Por isso, ele acabou abandonando a escola, e o seu comportamento revoltoso inflamou diversos problemas no convívio familiar. Ele se questionava se deveria ter mesmo voltado para casa e se eles não estariam melhor sem ele. O garoto se recusou a procurar qualquer ajuda psicológica por simplesmente não conseguir falar sobre os abusos, e a situação se tornou tão extrema que ele foi expulso de casa pelo próprio pai.
Em 1985, a vida de Stayner finalmente estava melhor. Aos 19 anos, o jovem conheceu Jody Edmondson, com quem se casou e teve dois filhos. Ele começou a treinar para se tornar um oficial de segurança, mantinha debates sobre sequestro e defesa pessoal, dando palestras e entrevistas. Até que no dia 16 de setembro de 1989, Stayner teve a sua vida interrompida de vez ao sofrer um acidente de moto enquanto voltava para a casa.
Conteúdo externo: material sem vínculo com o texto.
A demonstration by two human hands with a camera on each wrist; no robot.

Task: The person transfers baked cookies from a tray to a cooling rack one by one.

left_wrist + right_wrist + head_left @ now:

Com ferimentos fatais na cabeça, ele morreu ainda no local.
Cary Stayner. (Fonte: Monsters and Crimes/Reprodução)
Porém, os danos não pararam por aí.
Os anos seguintes ao sequestro do garoto causaram danos psicológicos a Cary Stayner. O irmão mais velho se viu abandonado pelos pais, foi morar com um tio que o abusava e depois foi assassinado por um invasor. Ele foi estereotipado, perseguido, passou a se drogar e tentou até suicídio. Tudo piorou quando Steven retornou para a vida de sua família.
Arrastando uma bagagem emocional reprimida, em 1999 esse sentimento levou Cary Stayner a ser condenado ao corredor da morte após estuprar e assassinar em sua casa as suas duas filhas e uma amiga delas.
Steven Stayner travou uma batalha contra o seu psicológico corrompido, mas conseguiu se refazer, ainda que tenha sido impedido de continuar. Só que a pureza, a normalidade e a união familiar nunca voltaram para os seus familiares. Essas ficaram no chão de seu cativeiro, corrompidas e quebradas para sempre.